Task requirements:
Select, from the data, each line where "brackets" occurs.

Dataset excerpt:
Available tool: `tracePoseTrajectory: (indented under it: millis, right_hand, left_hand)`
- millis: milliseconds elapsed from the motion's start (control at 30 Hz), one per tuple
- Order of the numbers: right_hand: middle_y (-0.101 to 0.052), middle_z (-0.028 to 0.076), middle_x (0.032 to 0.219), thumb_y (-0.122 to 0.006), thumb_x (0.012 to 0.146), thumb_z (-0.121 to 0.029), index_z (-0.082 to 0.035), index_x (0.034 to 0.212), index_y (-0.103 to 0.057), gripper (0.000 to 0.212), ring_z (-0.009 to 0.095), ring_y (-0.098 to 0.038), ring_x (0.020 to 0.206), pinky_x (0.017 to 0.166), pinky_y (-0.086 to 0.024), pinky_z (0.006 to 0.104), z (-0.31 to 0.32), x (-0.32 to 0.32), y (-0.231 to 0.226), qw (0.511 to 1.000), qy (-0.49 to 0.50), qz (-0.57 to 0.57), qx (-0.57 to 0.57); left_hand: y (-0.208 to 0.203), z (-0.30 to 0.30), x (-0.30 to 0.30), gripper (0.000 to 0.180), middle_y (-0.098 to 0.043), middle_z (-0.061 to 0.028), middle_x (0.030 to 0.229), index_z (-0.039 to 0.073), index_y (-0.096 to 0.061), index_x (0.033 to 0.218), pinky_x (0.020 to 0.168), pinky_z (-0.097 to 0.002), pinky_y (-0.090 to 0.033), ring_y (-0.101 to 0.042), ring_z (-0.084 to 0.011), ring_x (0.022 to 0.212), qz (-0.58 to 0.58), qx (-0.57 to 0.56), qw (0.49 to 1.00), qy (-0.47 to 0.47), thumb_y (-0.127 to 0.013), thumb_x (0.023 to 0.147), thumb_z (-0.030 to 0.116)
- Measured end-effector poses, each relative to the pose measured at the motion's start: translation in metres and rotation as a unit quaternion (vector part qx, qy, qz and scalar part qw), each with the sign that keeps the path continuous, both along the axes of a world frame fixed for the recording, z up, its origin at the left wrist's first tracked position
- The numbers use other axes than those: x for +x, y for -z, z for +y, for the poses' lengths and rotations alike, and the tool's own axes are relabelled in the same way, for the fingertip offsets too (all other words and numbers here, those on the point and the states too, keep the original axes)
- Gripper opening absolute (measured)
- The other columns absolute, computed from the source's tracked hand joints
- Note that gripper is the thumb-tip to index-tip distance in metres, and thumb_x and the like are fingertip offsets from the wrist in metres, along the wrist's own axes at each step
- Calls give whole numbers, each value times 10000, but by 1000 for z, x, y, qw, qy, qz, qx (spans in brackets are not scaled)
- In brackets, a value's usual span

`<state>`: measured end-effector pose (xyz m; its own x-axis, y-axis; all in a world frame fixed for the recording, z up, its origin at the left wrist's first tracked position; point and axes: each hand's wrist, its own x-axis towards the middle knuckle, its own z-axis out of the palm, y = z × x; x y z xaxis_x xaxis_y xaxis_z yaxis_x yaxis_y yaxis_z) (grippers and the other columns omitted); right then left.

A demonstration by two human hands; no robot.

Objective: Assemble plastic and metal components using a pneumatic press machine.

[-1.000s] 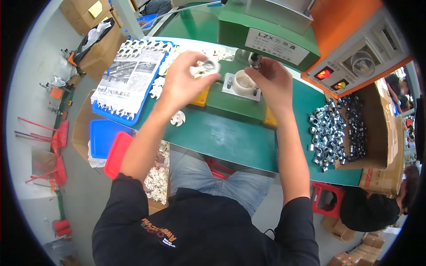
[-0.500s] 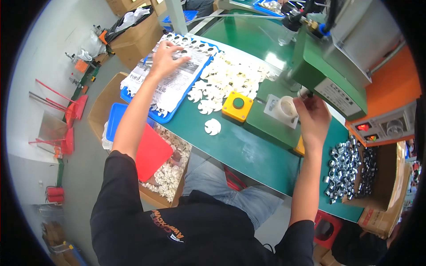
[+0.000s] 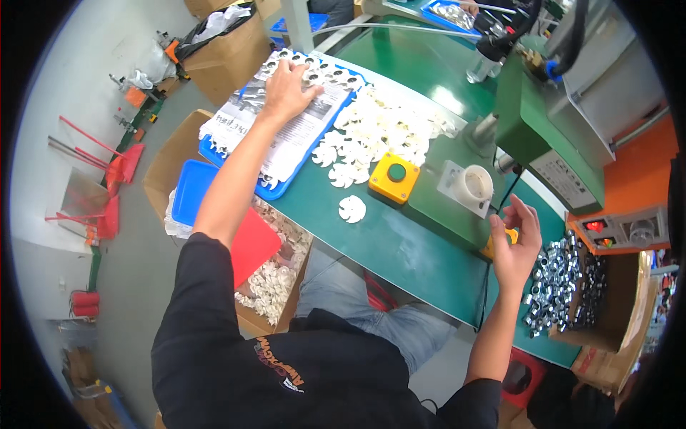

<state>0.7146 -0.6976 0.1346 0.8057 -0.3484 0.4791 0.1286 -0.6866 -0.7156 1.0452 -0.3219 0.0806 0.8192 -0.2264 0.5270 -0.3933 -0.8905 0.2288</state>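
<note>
My left hand [image 3: 289, 96] is over the blue tray [image 3: 274, 191], its thumb and fingers apart beside rows of white parts with dark round centres [image 3: 324, 66]. Newspaper [image 3: 304, 136] covers much of the tray. My right hand [image 3: 516, 247] hovers open at the right, fingers apart and nothing visible in them. It is between the white cup-shaped fixture [image 3: 473, 185] on the green press base and a pile of shiny metal sleeves [image 3: 550, 289]. White finned discs [image 3: 389, 129] lie heaped beside the tray, and one disc [image 3: 351, 209] lies apart from them.
A yellow box with a green button [image 3: 394, 178] sits on the press base. The green press head [image 3: 547, 143] overhangs the right side, by an orange control box [image 3: 636, 207]. A cardboard box [image 3: 622, 300] stands behind the sleeves. Below the bench edge are a red lid [image 3: 250, 247] and a carton of white pieces [image 3: 275, 286].
My right hand has left the white fixture, moving down and toward the metal sleeves, its fingers now spread. My left hand has shifted slightly over the tray. The whole view has shifted a little.
</note>
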Motion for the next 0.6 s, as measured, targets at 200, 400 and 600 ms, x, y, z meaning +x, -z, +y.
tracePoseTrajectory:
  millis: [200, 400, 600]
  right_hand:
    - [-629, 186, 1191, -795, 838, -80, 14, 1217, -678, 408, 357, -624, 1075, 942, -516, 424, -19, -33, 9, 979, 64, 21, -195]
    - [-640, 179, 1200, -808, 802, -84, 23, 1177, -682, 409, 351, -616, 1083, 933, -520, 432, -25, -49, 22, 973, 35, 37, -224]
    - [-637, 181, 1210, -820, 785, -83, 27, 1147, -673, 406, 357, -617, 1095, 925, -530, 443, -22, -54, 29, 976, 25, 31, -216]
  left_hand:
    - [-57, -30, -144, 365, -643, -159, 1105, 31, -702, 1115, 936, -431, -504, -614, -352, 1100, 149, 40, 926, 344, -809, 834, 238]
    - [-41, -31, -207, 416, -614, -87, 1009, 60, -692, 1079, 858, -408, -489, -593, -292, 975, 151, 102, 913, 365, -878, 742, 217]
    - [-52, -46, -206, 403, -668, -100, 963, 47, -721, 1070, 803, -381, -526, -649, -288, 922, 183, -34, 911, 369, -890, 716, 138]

Response area:
- Calls give whole numbers, each value times 10000, but by 1000 for z, x, y, qw, qy, qz, qx (spans in brackets are not scaled)
- In brackets, a value's usual span

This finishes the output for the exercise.